──────── PROVIDED DATA ────────

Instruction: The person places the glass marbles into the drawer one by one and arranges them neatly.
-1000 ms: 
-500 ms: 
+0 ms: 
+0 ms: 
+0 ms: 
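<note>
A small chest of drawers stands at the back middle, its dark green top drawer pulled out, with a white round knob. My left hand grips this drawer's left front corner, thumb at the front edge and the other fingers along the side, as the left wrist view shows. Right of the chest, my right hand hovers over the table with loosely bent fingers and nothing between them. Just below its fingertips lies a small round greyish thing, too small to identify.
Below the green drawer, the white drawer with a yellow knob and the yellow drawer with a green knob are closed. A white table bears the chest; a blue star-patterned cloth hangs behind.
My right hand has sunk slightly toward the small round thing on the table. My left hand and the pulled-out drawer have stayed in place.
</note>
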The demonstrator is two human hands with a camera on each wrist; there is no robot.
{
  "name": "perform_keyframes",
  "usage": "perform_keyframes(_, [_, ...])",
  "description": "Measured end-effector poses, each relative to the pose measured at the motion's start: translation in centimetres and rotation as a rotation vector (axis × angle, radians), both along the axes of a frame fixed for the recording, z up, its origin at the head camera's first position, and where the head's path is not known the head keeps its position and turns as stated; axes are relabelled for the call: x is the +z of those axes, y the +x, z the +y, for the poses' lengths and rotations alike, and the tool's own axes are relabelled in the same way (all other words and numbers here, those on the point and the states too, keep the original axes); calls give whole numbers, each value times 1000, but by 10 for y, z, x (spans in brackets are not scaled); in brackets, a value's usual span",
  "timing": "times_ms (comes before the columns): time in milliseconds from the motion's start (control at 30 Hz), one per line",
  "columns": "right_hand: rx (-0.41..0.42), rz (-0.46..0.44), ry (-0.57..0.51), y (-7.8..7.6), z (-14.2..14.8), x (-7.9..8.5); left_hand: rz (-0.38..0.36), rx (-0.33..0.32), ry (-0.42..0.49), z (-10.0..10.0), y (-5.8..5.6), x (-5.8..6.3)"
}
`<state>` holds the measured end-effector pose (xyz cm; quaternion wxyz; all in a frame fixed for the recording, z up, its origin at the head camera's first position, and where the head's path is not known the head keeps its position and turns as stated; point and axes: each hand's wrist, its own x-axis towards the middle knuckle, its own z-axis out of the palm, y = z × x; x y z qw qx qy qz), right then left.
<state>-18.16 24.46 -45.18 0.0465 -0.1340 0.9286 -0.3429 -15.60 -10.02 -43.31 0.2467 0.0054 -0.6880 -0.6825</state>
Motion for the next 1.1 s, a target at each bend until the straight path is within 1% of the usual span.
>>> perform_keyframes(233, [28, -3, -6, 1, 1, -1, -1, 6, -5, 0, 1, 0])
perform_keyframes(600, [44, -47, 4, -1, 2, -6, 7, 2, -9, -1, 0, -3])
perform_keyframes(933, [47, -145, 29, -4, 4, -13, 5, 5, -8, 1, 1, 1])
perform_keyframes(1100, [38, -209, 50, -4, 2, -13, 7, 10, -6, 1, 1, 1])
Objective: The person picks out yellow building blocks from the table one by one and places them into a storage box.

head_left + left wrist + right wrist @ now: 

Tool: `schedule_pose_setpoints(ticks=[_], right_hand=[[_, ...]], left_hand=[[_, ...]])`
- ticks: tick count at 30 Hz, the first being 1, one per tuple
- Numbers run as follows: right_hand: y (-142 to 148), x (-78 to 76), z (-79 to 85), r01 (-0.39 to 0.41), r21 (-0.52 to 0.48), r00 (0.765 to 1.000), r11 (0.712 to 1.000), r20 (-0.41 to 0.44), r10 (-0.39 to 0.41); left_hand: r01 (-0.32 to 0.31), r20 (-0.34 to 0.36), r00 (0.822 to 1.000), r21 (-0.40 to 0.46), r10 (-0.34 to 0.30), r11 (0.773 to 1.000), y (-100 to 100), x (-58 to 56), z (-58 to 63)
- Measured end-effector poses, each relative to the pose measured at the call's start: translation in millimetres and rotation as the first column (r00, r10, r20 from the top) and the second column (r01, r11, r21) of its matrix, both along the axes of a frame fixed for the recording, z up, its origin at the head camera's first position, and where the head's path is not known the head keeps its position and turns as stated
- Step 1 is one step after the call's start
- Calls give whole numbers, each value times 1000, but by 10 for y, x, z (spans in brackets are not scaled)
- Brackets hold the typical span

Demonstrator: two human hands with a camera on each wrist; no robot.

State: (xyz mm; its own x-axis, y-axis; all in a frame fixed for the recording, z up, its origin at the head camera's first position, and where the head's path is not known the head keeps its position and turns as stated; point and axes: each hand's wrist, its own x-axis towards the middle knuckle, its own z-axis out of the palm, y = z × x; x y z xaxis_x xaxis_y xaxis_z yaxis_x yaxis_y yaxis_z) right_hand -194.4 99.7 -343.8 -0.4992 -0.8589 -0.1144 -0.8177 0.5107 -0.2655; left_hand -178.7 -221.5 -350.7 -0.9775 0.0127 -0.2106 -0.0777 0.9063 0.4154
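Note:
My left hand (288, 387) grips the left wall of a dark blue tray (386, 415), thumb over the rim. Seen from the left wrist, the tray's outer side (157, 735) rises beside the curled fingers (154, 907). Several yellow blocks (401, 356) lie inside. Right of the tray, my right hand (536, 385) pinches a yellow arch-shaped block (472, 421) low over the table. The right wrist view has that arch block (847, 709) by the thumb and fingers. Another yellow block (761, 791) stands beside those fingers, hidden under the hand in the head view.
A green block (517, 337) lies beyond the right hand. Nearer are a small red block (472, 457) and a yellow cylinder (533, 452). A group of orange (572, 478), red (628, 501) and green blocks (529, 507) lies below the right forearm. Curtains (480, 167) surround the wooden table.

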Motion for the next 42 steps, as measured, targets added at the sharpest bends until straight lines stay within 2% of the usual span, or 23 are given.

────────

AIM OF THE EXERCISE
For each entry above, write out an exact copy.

EXERCISE ANSWER
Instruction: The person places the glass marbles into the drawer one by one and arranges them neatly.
-1000 ms: 
-500 ms: 
+0 ms: 
+0 ms: 
+0 ms: 
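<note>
A small chest of drawers stands at the back middle, its dark green top drawer pulled out, with a white round knob. My left hand grips this drawer's left front corner, thumb at the front edge and the other fingers along the side, as the left wrist view shows. Right of the chest, my right hand hovers over the table with loosely bent fingers and nothing between them. Just below its fingertips lies a small round greyish thing, too small to identify.
Below the green drawer, the white drawer with a yellow knob and the yellow drawer with a green knob are closed. A white table bears the chest; a blue star-patterned cloth hangs behind.
My right hand has sunk slightly toward the small round thing on the table. My left hand and the pulled-out drawer have stayed in place.
</note>
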The demonstrator is two human hands with a camera on each wrist; there is no robot.
{
  "name": "perform_keyframes",
  "usage": "perform_keyframes(_, [_, ...])",
  "description": "Measured end-effector poses, each relative to the pose measured at the motion's start: translation in centimetres and rotation as a rotation vector (axis × angle, radians), both along the axes of a frame fixed for the recording, z up, its origin at the head camera's first position, and where the head's path is not known the head keeps its position and turns as stated; axes are relabelled for the call: x is the +z of those axes, y the +x, z the +y, for the poses' lengths and rotations alike, and the tool's own axes are relabelled in the same way (all other words and numbers here, those on the point and the states too, keep the original axes); calls give whole numbers, each value times 1000, but by 10 for y, z, x (spans in brackets are not scaled); in brackets, a value's usual span",
  "timing": "times_ms (comes before the columns): time in milliseconds from the motion's start (control at 30 Hz), one per line",
  "columns": "right_hand: rx (-0.41..0.42), rz (-0.46..0.44), ry (-0.57..0.51), y (-7.8..7.6), z (-14.2..14.8), x (-7.9..8.5); left_hand: rz (-0.38..0.36), rx (-0.33..0.32), ry (-0.42..0.49), z (-10.0..10.0), y (-5.8..5.6), x (-5.8..6.3)"
}
`<state>` holds the measured end-effector pose (xyz cm; quaternion wxyz; all in a frame fixed for the recording, z up, its origin at the head camera's first position, and where the head's path is not known the head keeps its position and turns as stated; point and axes: each hand's wrist, its own x-axis towards the middle knuckle, its own z-axis out of the palm, y = z × x; x y z qw qx qy qz), right then left.
<state>-18.16 24.46 -45.18 0.0465 -0.1340 0.9286 -0.3429 -15.60 -10.02 -43.31 0.2467 0.0054 -0.6880 -0.6825</state>
Motion for the next 1.1 s, a target at each bend until the straight path is within 1% of the usual span.
>>> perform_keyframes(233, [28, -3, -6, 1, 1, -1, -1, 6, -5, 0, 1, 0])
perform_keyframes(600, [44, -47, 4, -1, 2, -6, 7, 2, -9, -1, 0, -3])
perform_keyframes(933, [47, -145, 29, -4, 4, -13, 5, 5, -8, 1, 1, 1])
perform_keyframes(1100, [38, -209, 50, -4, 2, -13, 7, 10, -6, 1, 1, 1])
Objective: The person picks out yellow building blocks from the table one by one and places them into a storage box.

head_left + left wrist + right wrist @ now: 

Tool: `schedule_pose_setpoints(ticks=[_], right_hand=[[_, ...]], left_hand=[[_, ...]])`
- ticks: tick count at 30 Hz, the first being 1, one per tuple
- Numbers run as follows: right_hand: y (-142 to 148), x (-78 to 76), z (-79 to 85), r01 (-0.39 to 0.41), r21 (-0.52 to 0.48), r00 (0.765 to 1.000), r11 (0.712 to 1.000), r20 (-0.41 to 0.44), r10 (-0.39 to 0.41); left_hand: r01 (-0.32 to 0.31), r20 (-0.34 to 0.36), r00 (0.822 to 1.000), r21 (-0.40 to 0.46), r10 (-0.34 to 0.30), r11 (0.773 to 1.000), y (-100 to 100), x (-58 to 56), z (-58 to 63)
- Measured end-effector poses, each relative to the pose measured at the call's start: translation in millimetres and rotation as the first column (r00, r10, r20 from the top) and the second column (r01, r11, r21) of its matrix, both along the axes of a frame fixed for the recording, z up, its origin at the head camera's first position, and where the head's path is not known the head keeps its position and turns as stated
- Step 1 is one step after the call's start
- Calls give whole numbers, each value times 1000, but by 10 for y, x, z (spans in brackets are not scaled)
- Brackets hold the typical span

Demonstrator: two human hands with a camera on each wrist; no robot.

State: (xyz mm; its own x-axis, y-axis; all in a frame fixed for the recording, z up, its origin at the head camera's first position, and where the head's path is not known the head keeps its position and turns as stated; point and axes: each hand's wrist, its own x-axis towards the middle knuckle, its own z-axis out of the palm, y = z × x; x y z xaxis_x xaxis_y xaxis_z yaxis_x yaxis_y yaxis_z) right_hand -194.4 99.7 -343.8 -0.4992 -0.8589 -0.1144 -0.8177 0.5107 -0.2655; left_hand -178.7 -221.5 -350.7 -0.9775 0.0127 -0.2106 -0.0777 0.9063 0.4154
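Note:
My left hand (288, 387) grips the left wall of a dark blue tray (386, 415), thumb over the rim. Seen from the left wrist, the tray's outer side (157, 735) rises beside the curled fingers (154, 907). Several yellow blocks (401, 356) lie inside. Right of the tray, my right hand (536, 385) pinches a yellow arch-shaped block (472, 421) low over the table. The right wrist view has that arch block (847, 709) by the thumb and fingers. Another yellow block (761, 791) stands beside those fingers, hidden under the hand in the head view.
A green block (517, 337) lies beyond the right hand. Nearer are a small red block (472, 457) and a yellow cylinder (533, 452). A group of orange (572, 478), red (628, 501) and green blocks (529, 507) lies below the right forearm. Curtains (480, 167) surround the wooden table.
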
Motion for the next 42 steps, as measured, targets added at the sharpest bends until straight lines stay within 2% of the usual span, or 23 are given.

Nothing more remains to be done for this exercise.